▶ _Exercise_: In the records below, repeat word for word only the lines starting at the one that contains "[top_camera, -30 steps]" and ending at the one that contains "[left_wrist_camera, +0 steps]", pictures excluded.

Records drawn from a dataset

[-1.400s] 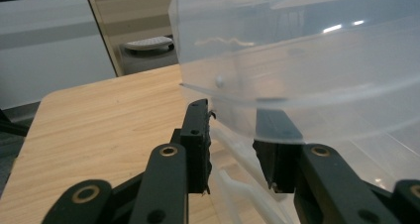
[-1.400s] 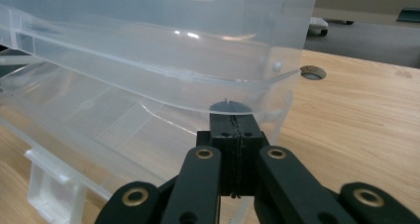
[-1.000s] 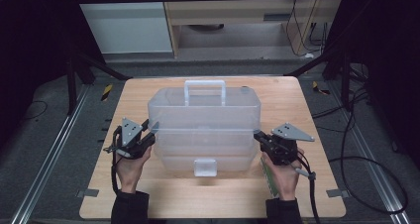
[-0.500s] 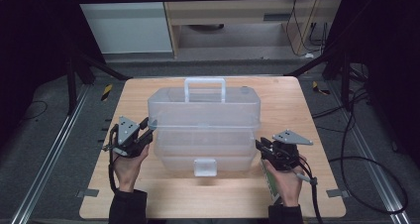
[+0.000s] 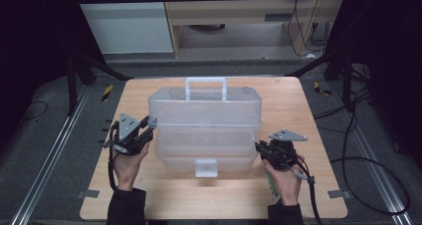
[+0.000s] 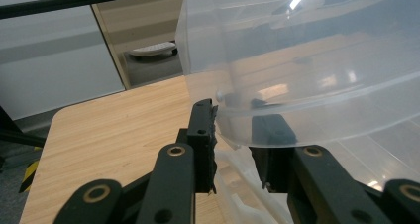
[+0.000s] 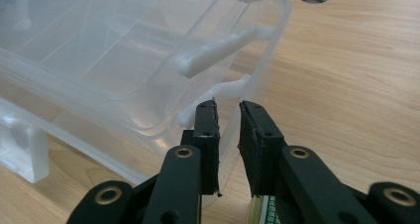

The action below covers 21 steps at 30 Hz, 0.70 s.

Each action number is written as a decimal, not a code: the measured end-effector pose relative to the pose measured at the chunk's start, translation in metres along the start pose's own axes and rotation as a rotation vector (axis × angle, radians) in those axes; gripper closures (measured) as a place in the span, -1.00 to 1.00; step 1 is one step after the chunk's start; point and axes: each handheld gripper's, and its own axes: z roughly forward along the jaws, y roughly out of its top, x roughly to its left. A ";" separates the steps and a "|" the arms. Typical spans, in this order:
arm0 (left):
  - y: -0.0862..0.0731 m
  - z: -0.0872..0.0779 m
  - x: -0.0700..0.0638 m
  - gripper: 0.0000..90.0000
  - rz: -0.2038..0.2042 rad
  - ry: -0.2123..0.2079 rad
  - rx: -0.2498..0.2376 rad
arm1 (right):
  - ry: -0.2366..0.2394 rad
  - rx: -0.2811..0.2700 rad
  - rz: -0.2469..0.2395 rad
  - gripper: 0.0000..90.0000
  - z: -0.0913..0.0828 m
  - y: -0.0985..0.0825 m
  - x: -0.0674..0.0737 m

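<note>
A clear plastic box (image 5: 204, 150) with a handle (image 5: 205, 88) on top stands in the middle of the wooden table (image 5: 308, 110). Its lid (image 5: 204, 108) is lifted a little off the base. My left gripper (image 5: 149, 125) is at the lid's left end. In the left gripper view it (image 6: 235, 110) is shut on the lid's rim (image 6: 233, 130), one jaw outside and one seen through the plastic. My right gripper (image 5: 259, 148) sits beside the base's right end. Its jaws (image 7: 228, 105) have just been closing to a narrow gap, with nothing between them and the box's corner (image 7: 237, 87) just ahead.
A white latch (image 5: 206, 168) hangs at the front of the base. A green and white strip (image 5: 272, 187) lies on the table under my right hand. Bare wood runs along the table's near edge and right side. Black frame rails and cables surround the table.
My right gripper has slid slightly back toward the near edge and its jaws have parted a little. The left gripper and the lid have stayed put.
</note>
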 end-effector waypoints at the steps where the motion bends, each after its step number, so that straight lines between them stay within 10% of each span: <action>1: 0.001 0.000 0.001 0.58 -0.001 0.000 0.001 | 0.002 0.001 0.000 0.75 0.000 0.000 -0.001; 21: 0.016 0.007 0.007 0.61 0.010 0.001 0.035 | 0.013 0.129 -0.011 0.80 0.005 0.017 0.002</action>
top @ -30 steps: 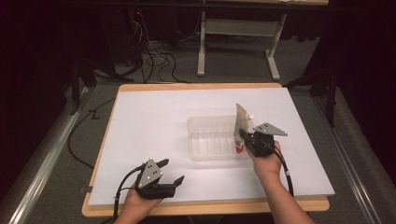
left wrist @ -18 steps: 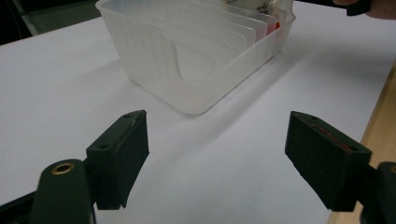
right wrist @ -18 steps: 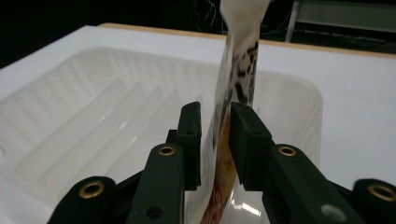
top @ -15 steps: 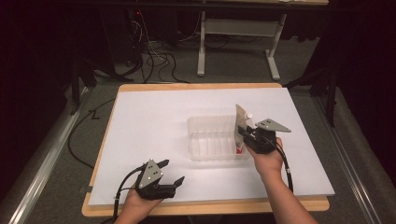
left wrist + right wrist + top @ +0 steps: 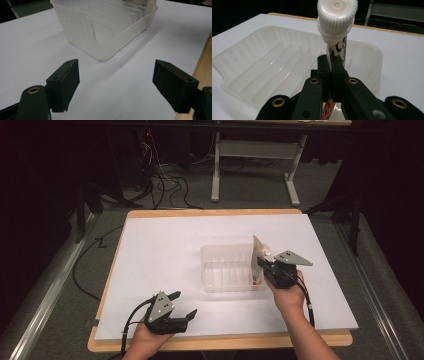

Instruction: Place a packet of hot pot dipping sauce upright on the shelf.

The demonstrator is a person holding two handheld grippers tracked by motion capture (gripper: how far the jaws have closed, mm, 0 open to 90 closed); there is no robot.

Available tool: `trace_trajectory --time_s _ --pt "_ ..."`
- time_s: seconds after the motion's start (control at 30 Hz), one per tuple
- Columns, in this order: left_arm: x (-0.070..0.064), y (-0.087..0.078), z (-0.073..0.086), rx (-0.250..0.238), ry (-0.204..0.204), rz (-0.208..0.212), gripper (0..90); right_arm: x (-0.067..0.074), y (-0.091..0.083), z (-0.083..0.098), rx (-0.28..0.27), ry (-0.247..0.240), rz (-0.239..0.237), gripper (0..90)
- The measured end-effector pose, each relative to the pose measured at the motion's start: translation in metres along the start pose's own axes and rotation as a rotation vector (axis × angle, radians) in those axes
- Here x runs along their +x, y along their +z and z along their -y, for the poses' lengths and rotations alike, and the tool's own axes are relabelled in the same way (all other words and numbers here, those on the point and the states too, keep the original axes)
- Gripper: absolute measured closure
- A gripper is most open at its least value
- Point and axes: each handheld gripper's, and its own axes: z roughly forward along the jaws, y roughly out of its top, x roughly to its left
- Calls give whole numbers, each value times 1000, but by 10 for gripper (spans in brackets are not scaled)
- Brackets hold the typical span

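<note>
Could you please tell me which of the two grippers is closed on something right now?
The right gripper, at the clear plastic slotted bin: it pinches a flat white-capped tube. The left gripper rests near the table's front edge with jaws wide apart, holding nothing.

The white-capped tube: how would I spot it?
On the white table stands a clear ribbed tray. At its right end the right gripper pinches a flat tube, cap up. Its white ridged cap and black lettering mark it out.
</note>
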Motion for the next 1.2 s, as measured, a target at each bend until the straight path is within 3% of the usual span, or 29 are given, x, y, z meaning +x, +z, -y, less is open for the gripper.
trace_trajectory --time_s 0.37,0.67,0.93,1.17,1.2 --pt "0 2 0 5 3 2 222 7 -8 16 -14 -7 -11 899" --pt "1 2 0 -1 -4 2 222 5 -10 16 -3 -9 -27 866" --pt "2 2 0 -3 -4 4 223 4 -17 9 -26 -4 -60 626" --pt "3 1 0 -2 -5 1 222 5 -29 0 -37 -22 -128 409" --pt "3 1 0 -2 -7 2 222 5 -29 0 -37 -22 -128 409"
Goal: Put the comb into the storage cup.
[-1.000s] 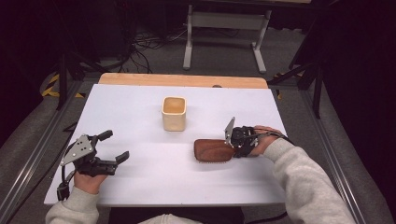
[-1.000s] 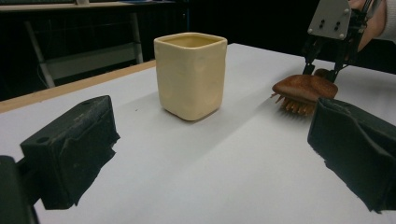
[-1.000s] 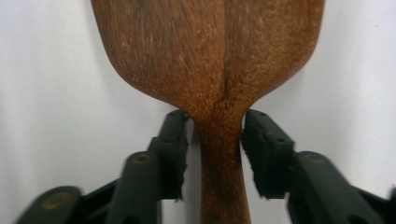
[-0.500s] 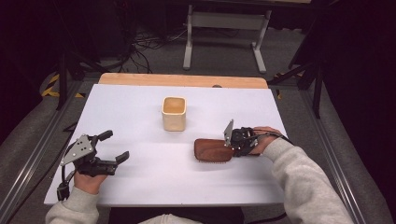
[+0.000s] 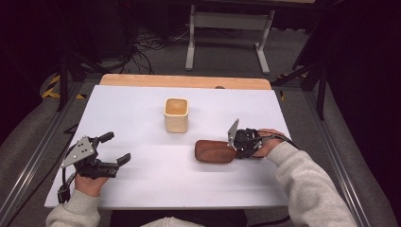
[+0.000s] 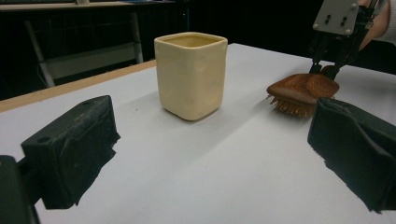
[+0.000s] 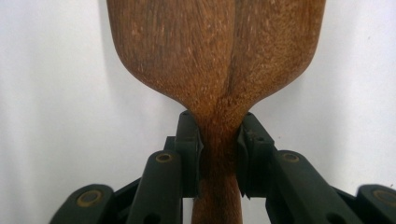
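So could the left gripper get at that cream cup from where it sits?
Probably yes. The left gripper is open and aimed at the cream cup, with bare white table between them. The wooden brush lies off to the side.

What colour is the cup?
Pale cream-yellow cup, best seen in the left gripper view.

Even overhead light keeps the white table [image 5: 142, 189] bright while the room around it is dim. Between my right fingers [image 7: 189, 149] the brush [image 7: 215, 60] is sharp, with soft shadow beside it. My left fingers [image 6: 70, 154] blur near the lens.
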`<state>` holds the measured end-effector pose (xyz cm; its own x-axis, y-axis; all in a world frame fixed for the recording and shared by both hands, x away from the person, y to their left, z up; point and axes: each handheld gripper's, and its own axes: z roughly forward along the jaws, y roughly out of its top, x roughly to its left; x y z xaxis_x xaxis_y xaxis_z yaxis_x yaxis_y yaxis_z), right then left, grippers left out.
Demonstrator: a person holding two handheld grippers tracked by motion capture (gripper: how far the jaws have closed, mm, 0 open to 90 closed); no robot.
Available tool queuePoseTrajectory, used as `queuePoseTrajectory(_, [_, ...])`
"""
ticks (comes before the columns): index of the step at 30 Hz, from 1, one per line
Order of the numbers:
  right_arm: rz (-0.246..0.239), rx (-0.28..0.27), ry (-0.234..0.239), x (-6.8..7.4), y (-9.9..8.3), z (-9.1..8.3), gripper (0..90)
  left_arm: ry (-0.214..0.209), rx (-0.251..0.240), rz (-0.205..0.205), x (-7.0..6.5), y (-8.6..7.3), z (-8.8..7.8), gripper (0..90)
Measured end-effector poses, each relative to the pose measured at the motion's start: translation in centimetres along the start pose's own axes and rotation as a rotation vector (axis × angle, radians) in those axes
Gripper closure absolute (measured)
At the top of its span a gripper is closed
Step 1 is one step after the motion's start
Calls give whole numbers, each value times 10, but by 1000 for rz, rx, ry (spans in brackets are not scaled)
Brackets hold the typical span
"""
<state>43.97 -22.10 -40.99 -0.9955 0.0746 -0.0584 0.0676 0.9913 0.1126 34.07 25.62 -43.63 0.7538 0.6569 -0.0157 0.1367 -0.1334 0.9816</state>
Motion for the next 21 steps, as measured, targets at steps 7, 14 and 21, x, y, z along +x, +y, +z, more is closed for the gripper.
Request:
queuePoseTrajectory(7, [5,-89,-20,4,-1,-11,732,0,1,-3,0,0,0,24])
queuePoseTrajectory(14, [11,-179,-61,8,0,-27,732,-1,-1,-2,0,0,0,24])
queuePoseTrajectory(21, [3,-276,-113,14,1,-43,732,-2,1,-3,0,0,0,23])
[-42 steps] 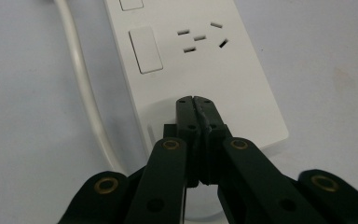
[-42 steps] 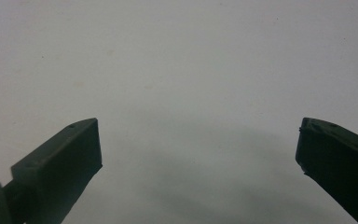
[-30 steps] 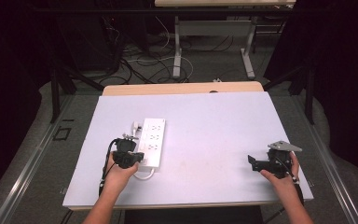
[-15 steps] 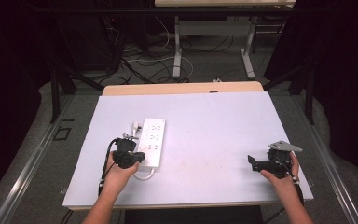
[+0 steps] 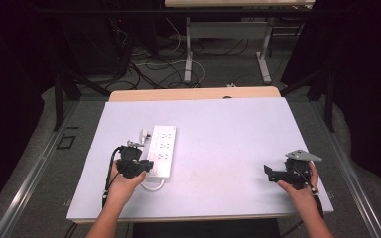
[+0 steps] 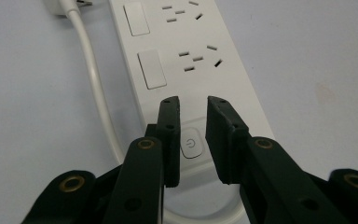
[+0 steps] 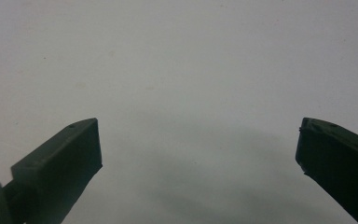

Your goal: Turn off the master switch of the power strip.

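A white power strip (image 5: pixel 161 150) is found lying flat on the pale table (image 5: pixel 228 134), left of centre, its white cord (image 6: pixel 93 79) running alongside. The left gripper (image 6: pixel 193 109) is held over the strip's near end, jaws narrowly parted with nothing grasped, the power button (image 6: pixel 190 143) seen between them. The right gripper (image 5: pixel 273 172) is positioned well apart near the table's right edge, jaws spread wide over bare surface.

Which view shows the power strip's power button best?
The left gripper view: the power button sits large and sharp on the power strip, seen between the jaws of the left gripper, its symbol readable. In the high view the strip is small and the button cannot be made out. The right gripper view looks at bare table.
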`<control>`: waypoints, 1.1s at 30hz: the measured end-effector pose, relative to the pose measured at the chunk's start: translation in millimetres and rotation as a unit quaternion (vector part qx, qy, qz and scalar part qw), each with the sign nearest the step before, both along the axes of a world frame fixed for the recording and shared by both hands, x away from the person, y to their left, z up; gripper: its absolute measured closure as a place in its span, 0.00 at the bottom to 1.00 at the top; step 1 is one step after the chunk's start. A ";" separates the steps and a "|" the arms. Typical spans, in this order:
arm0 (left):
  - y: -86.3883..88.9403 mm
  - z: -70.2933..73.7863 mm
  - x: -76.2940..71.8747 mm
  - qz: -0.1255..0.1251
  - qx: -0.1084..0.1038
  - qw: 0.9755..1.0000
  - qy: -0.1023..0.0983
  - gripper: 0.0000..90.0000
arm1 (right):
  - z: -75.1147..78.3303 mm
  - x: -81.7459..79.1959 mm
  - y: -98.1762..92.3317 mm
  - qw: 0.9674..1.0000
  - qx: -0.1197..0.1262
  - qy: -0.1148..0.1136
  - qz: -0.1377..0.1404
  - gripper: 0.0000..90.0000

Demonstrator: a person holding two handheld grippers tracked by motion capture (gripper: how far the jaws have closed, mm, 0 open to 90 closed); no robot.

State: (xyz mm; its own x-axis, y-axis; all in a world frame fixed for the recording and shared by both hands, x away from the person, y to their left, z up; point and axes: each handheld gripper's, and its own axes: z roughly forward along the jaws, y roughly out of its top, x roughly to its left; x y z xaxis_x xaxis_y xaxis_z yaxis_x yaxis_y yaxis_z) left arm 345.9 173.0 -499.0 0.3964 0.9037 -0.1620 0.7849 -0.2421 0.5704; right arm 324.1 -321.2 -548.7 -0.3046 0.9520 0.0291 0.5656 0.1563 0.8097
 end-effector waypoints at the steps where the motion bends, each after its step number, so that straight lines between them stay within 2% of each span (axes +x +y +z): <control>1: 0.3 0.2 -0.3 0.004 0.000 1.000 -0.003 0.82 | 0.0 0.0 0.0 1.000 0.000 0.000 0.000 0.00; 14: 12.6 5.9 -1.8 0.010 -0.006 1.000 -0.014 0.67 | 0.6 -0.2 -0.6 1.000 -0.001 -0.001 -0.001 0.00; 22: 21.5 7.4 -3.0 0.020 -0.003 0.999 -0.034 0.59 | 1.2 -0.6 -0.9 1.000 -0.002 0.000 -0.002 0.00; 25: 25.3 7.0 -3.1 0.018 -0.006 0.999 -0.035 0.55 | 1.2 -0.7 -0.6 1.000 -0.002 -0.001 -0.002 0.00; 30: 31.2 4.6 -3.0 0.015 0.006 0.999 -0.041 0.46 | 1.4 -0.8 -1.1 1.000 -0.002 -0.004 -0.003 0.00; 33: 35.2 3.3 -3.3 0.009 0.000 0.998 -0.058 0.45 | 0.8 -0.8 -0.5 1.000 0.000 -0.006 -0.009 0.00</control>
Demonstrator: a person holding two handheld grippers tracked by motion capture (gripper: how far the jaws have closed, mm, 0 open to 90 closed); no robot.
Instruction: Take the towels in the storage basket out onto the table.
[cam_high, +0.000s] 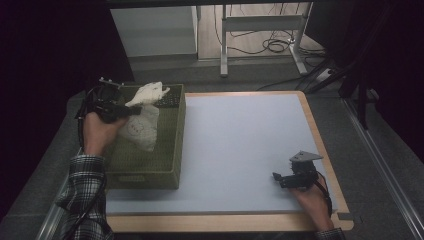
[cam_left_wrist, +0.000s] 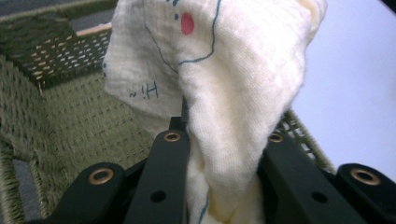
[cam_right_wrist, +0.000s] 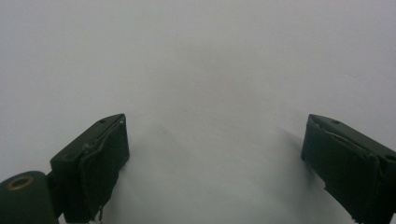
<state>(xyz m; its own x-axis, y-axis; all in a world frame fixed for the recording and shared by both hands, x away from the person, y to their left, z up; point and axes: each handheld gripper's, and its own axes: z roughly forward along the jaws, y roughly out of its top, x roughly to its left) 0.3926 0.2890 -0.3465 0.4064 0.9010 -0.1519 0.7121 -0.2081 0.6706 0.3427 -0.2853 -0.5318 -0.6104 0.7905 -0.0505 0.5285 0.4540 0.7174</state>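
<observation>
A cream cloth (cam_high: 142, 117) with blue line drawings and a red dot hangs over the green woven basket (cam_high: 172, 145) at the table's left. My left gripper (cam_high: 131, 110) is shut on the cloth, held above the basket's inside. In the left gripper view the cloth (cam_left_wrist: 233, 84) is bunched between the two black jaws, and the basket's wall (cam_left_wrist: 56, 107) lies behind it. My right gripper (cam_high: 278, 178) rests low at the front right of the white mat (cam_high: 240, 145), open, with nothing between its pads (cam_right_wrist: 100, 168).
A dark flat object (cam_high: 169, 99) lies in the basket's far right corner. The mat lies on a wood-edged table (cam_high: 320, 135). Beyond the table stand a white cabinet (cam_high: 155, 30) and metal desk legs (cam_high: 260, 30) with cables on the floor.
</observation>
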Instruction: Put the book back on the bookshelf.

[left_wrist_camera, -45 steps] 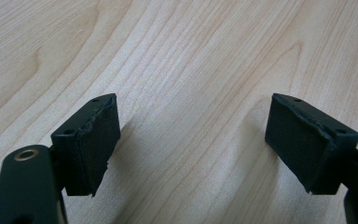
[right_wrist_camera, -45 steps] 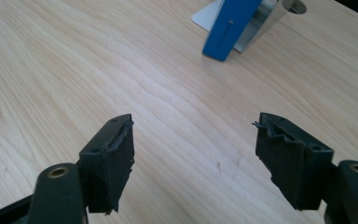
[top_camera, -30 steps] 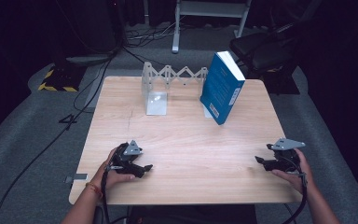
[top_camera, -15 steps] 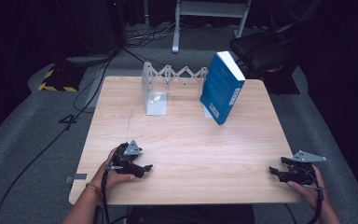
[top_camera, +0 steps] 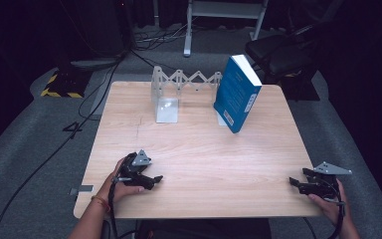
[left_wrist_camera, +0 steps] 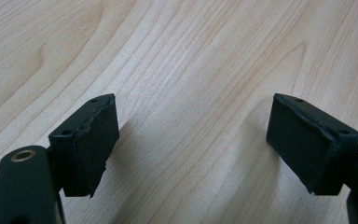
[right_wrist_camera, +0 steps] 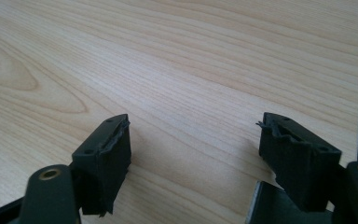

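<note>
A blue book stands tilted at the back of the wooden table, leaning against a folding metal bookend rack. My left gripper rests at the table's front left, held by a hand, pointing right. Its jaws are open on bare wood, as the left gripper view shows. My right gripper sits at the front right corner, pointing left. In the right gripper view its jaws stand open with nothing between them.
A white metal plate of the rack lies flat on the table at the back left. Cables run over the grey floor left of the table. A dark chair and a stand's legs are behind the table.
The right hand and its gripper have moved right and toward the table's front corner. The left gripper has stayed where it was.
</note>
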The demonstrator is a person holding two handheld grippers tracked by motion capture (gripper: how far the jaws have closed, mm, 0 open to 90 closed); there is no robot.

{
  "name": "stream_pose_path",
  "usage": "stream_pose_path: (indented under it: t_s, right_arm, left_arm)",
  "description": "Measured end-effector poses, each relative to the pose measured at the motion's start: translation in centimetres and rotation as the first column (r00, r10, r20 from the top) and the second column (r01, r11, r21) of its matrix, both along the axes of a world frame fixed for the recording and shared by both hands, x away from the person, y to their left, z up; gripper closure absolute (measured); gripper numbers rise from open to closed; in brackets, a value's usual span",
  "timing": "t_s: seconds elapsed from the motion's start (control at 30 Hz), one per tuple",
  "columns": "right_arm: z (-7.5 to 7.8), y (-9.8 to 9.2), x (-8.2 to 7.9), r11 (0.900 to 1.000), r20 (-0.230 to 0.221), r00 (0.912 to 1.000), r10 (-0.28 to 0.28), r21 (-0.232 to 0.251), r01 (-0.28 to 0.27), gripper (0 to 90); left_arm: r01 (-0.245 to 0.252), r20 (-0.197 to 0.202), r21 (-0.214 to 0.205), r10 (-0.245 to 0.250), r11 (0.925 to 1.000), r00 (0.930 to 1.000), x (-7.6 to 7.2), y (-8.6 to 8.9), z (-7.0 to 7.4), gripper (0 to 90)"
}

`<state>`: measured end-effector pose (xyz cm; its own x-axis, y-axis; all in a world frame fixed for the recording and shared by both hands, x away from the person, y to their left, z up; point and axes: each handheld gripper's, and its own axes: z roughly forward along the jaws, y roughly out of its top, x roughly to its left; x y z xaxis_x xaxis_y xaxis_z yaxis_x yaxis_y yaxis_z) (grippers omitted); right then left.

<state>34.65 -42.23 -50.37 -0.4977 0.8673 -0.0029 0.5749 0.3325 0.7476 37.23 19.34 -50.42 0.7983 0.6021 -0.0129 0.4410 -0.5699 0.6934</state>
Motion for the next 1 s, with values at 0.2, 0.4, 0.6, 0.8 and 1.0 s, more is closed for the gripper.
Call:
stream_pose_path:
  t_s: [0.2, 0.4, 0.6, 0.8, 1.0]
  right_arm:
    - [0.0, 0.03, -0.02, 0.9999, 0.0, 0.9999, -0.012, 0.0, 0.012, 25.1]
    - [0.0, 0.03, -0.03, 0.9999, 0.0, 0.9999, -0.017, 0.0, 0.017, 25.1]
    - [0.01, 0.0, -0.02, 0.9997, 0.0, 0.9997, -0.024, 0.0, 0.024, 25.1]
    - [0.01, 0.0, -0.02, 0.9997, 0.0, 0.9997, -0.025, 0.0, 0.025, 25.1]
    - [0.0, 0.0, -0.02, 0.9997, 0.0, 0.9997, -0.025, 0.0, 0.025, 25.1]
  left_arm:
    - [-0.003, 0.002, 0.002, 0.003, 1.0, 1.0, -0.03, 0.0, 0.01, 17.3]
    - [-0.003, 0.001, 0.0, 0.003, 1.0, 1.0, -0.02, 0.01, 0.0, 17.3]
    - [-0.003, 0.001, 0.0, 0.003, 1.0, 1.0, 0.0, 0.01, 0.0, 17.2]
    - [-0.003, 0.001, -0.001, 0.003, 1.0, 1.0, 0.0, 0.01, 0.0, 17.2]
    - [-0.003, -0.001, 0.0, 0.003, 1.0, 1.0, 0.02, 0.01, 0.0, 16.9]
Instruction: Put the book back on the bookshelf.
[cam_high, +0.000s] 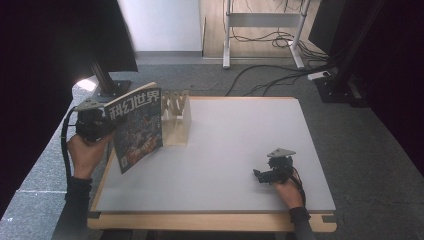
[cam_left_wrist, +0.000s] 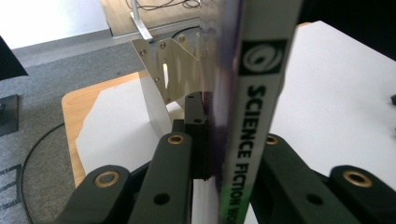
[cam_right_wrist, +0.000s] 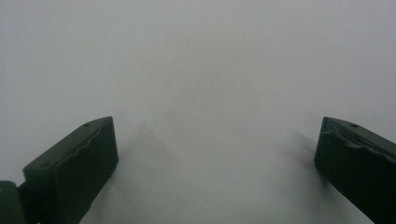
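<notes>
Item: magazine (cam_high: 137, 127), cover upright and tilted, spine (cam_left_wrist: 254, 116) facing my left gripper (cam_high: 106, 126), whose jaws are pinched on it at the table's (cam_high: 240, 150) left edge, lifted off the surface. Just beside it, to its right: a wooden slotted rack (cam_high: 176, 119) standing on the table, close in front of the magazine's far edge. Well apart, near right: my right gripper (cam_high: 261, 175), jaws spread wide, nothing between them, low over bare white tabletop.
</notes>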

▶ _Task answer_:
[top_camera, -30 steps] 
[top_camera, -15 steps] 
[top_camera, +0 steps] 
[left_wrist_camera, +0 steps] 

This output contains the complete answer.